Tuesday, July 19, 2011

Adoption

Thank you for your kind comment, Lavender.  Anna is definitely an old soul. Since they began to talk, she and Cameron both have constantly surprised me with their depth of insight.  I had scraps of paper laying all around the house as they were growing up, where I had written down the amazing things they said.  I'm sure most mothers are enthralled with everything their children do, but I think those of us who were blessed with our children through adoption have a clearer understanding of what a true gift a child is.

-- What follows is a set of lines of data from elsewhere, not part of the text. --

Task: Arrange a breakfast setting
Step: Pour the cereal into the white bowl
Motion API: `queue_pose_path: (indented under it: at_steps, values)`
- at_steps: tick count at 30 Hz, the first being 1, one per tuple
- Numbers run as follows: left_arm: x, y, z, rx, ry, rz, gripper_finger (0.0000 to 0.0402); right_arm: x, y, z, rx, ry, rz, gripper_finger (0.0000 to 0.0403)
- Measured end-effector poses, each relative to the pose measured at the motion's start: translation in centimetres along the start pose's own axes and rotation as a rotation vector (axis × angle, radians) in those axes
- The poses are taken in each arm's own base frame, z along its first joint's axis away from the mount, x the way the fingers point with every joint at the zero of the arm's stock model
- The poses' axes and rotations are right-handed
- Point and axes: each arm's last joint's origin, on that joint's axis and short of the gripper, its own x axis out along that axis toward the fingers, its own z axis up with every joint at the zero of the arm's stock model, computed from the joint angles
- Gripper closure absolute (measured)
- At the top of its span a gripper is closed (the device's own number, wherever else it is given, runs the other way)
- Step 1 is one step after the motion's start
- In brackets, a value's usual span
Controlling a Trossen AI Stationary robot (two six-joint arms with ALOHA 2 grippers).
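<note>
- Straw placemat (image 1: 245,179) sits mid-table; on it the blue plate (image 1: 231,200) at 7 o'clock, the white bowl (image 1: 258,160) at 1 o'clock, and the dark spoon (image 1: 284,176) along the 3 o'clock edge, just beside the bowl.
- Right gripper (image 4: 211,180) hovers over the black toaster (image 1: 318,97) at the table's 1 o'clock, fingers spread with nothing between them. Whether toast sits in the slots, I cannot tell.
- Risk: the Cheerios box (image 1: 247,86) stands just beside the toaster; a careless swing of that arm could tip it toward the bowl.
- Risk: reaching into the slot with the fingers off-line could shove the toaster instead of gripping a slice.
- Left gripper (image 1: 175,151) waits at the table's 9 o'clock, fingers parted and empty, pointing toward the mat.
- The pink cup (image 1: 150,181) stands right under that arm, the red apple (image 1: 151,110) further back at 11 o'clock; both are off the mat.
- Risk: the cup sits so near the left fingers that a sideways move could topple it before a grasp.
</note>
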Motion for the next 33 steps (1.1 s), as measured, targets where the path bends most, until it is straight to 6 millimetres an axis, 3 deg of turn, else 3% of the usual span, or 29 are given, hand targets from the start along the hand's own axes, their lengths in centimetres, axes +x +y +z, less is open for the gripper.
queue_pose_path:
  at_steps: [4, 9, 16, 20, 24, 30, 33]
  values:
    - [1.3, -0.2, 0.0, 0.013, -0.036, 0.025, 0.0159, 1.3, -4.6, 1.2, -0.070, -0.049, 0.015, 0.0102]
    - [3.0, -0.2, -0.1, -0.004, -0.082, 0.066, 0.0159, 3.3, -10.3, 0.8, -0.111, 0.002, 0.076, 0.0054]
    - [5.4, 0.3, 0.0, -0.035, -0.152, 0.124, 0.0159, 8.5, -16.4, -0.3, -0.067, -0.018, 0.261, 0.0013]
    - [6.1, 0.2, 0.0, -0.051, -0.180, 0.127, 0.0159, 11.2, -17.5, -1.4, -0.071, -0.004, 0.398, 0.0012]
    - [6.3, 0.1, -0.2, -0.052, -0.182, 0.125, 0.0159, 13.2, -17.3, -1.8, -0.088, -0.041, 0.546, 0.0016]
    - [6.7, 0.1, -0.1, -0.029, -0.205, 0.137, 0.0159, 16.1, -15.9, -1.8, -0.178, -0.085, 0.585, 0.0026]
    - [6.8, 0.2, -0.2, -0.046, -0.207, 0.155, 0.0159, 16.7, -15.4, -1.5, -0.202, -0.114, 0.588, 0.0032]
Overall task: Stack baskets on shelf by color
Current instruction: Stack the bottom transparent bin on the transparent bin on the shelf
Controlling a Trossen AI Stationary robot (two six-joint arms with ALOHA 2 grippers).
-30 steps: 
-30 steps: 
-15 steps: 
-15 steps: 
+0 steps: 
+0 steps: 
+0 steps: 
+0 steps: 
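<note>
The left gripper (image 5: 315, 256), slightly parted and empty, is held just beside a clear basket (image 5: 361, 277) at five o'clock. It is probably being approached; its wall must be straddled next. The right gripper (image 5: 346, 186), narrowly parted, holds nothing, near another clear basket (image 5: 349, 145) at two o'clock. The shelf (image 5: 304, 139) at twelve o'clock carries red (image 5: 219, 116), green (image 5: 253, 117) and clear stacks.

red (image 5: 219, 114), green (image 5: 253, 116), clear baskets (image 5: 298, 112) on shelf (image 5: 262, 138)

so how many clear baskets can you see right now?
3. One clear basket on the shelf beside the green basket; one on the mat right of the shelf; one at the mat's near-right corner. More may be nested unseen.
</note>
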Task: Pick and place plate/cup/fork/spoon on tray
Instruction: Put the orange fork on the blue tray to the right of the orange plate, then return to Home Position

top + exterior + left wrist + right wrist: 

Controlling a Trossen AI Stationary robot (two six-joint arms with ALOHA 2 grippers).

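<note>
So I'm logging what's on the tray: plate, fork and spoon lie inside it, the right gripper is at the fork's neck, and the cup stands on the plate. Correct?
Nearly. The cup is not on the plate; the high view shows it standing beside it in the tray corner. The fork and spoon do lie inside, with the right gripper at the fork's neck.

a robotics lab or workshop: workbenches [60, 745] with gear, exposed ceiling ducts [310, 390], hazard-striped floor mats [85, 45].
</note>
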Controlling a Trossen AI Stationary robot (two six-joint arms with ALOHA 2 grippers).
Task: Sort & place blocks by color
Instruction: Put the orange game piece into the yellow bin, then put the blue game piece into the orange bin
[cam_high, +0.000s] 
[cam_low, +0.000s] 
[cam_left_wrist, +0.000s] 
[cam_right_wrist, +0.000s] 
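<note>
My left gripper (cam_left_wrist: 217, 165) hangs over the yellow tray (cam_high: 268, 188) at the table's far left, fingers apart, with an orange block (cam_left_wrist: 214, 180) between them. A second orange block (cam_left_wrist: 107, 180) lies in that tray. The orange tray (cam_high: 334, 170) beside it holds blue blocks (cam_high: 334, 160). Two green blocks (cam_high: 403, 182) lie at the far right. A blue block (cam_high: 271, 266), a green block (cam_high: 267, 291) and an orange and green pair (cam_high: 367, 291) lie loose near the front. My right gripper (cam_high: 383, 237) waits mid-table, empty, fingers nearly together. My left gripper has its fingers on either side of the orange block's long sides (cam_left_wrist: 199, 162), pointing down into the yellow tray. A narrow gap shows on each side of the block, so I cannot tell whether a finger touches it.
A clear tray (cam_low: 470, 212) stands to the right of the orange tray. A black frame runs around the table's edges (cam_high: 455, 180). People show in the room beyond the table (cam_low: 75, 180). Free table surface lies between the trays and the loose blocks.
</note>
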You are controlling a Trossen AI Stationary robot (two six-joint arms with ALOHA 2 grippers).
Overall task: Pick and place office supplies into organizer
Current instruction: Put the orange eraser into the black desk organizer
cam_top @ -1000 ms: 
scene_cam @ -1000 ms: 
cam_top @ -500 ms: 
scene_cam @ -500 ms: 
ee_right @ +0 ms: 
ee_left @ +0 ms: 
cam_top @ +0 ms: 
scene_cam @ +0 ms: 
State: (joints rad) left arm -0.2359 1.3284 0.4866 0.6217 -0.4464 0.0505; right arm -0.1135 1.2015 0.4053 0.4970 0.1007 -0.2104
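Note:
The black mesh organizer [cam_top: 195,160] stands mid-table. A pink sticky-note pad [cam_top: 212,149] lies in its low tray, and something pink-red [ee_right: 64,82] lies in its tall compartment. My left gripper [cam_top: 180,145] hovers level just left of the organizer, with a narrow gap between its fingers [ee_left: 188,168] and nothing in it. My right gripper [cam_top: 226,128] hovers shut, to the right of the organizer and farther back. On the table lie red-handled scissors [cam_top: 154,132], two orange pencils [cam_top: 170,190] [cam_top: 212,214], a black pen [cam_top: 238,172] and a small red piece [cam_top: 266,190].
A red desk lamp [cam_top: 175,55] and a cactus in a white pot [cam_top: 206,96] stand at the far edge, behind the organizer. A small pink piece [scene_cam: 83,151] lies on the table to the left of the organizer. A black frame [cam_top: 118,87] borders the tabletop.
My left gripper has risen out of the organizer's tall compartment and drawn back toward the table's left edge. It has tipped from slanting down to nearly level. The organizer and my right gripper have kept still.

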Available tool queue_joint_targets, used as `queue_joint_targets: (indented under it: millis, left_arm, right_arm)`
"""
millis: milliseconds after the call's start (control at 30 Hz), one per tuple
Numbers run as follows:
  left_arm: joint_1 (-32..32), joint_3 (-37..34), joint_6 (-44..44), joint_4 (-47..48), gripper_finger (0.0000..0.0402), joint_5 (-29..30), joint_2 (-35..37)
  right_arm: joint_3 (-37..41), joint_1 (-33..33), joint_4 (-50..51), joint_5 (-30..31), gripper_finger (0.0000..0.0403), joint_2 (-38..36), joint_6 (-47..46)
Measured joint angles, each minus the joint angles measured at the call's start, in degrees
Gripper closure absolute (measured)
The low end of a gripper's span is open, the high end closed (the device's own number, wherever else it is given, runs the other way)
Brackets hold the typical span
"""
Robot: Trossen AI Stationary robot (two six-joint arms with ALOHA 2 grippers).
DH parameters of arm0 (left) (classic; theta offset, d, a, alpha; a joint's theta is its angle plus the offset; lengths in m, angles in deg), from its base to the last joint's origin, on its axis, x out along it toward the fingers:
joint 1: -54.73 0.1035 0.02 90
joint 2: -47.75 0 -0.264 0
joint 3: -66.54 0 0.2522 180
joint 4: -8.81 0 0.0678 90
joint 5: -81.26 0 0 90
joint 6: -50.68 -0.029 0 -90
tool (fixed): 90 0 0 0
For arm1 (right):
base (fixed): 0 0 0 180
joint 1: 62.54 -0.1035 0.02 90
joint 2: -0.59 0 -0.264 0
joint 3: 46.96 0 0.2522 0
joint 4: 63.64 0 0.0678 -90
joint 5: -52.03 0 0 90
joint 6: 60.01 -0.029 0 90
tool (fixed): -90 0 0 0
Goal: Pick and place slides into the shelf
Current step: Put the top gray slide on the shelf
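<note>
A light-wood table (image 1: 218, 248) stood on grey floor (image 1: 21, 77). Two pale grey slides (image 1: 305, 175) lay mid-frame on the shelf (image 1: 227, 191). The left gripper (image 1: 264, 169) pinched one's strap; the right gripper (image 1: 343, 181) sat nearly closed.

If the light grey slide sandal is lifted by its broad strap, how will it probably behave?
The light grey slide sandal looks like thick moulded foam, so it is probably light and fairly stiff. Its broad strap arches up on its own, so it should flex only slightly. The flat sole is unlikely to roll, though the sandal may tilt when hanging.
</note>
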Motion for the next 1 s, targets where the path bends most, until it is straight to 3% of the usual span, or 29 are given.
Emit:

When I look back at how hard we tried to conceive a child -- so many years of emotional pain with all the medical procedures.  I tried so hard to be in control, when actually God had a much better plan.  We were tested to our limit, and then rewarded with who we consider to be the two finest children on the planet!  That's part of the reason I wrote the book.  I want those who are traveling the heartbreaking journey of infertility to know that if they take a different path, they might just find the children of their dreams. 

Sunday, July 10, 2011

Anna

It took me a month to write the book as memories flooded the pages.  Even though Cameron is almost 19, tears still flowed down my cheeks writing about his birth.  The kids accepted late dinners and little time with mom during this period, because I was "writing," but it wasn't until I was on the last chapter that 12 year-old Anna ask what the book was about.  Knowing that she and Cameron were the children of my dreams, and that they were both adopted at birth, I had told her a little bit more of the story each year around her birthday when she seemed to have the most questions. Now, with this question I tried to tell her about being in the delivery room waiting for her to be born.  Surprisingly, tears flooded my eyes and my voice cracked as I remembered my terror that her 16 year-old birth mother would change her mind.  I quickly stood up and adjusted the blinds on the window as a distraction while trying to gain my composure.  I don't think she's ever seen me cry.  "I'm sorry, honey," I apologized.  "I was just afraid of losing you."  "Mama, look at me," she said gently.  "It's okay.  I'm right here."

Friday, July 8, 2011

A Journey Through Infertility In Search of My Children

I just read on an article stating that a diagnosis of infertility has the same psychological effect as a diagnosis of cancer.  Apparently there are over 7 million of us in the US today suffering with this diagnosis.  My husband and I traveled the infertility path for 14 years, during which there were also stunning failed adoption attempts.  For me, the goal was to not let despair and heart wrenching pain overtake my life.  We now have the two most amazing children, an 18-year-old son and a 12-year-old daughter, both adopted at birth.  I just published an ebook titled A Journey Through Infertility In Search of My Children.  I don't focus on the pain but on the ways we coped, and how we tried to keep things in perspective. We started with the simplest treatments and ended with the most complex.  But God had His own plan.  We are all sisters in our heartbreak, but I want to give others hope in the divine way things can work out. It is a light-hearted, informative love story that will hopefully help others find their way on this arduous journey.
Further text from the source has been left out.